To which reference class do you belong? Measuring racial fairness of reference classes with normative modeling
Saige Rutherford, Thomas Wolfers, Charlotte Fraza, Nathaniel G. Harnett, Christian F. Beckmann, Henricus G. Ruhe, Andre F. Marquand
TL;DR
This paper investigates how the racial composition of reference classes used in normative modeling affects the interpretation of deviations in brain structure. By comparing pre-trained, race-not-included, and race-included normative models on two large neuroimaging cohorts (HCP and UKB), the authors quantify racial biases in deviation scores and residuals and demonstrate that race can be predicted from model features with high accuracy. They reveal persistent racial disparities even when race is included as a predictor, highlighting that deviations may reflect demographic mismatch with the reference class rather than true pathology. The work emphasizes the urgency of collecting more representative, granular data and promotes transparent reporting to responsibly translate normative-model deviations into clinical meaning and health equity gains.
Abstract
Reference classes in healthcare establish healthy norms, such as pediatric growth charts of height and weight, and are used to chart deviations from these norms which represent potential clinical risk. How the demographics of the reference class influence clinical interpretation of deviations is unknown. Using normative modeling, a method for building reference classes, we evaluate the fairness (racial bias) in reference models of structural brain images that are widely used in psychiatry and neurology. We test whether including race in the model creates fairer models.

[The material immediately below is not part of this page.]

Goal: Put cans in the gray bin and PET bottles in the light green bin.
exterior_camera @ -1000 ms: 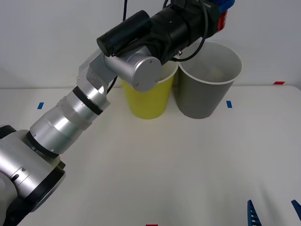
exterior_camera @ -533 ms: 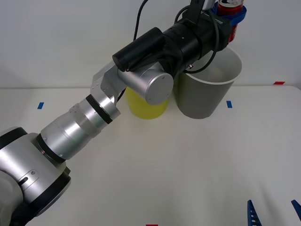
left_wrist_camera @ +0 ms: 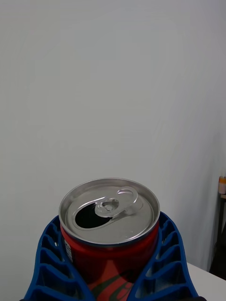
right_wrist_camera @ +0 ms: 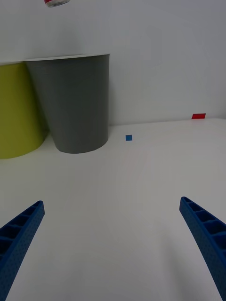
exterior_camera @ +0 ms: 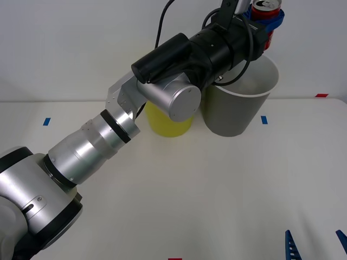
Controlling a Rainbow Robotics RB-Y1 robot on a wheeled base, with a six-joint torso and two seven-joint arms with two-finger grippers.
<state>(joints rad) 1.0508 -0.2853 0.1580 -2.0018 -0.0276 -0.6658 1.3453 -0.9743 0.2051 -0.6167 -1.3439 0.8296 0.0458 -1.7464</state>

We predict self-reported race using the deviation scores from three different reference class normative models, to better understand bias in an integrated, multivariate sense. Across all of these tasks, we uncover racial disparities that are not easily addressed with existing data or commonly used modeling techniques. Our work suggests that deviations from the norm could be due to demographic mismatch with the reference class, and assigning clinical meaning to these deviations should be done with caution. Our approach also suggests that acquiring more representative samples is an urgent research priority.